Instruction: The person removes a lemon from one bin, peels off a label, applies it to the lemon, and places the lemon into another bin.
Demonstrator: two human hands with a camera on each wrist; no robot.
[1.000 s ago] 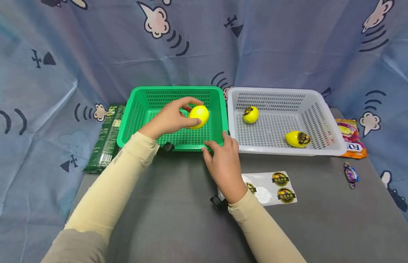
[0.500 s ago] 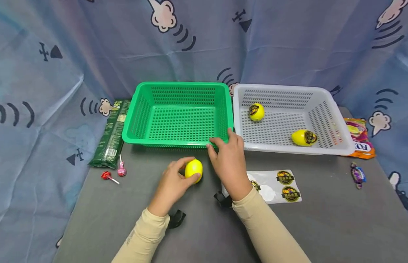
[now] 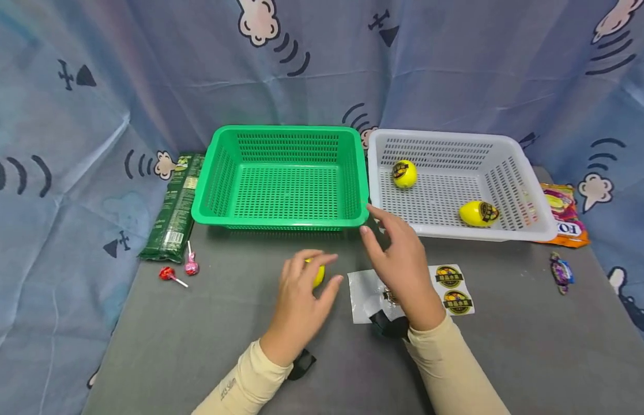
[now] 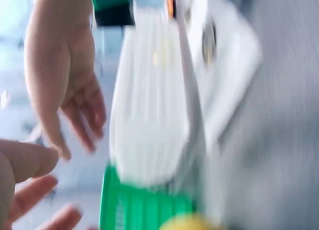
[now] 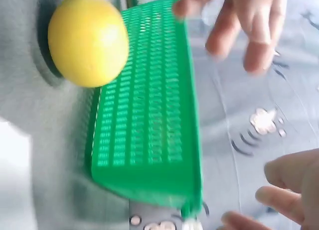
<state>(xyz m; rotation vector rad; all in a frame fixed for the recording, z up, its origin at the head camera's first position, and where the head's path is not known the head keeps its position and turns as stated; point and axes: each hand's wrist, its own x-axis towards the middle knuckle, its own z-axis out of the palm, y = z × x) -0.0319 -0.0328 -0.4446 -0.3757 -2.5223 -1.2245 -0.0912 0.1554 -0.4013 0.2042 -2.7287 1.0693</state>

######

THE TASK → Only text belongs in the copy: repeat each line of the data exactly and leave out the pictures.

SOLUTION TO THE EXERCISE →
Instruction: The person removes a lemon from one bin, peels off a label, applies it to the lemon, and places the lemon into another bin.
Demonstrator: two human hands with a camera on each wrist; no robot.
[1.000 s ago] 
[0.500 s ago] 
[now] 
[now] 
[now] 
<state>(xyz m; rotation vector rad; all in a frame fixed for the recording, z up, its origin at the head camera's first position, and where the head's path is not known the head keeps its position and turns as stated; point and axes: each hand's wrist, its own x-axis towards the middle knuckle, its own z-axis out of the palm, y = z × x) -0.0319 -0.0328 -0.4446 -0.3757 -2.5223 -1.2245 -0.0912 0.1554 -0.4013 0.2042 -2.7287 1.0693</state>

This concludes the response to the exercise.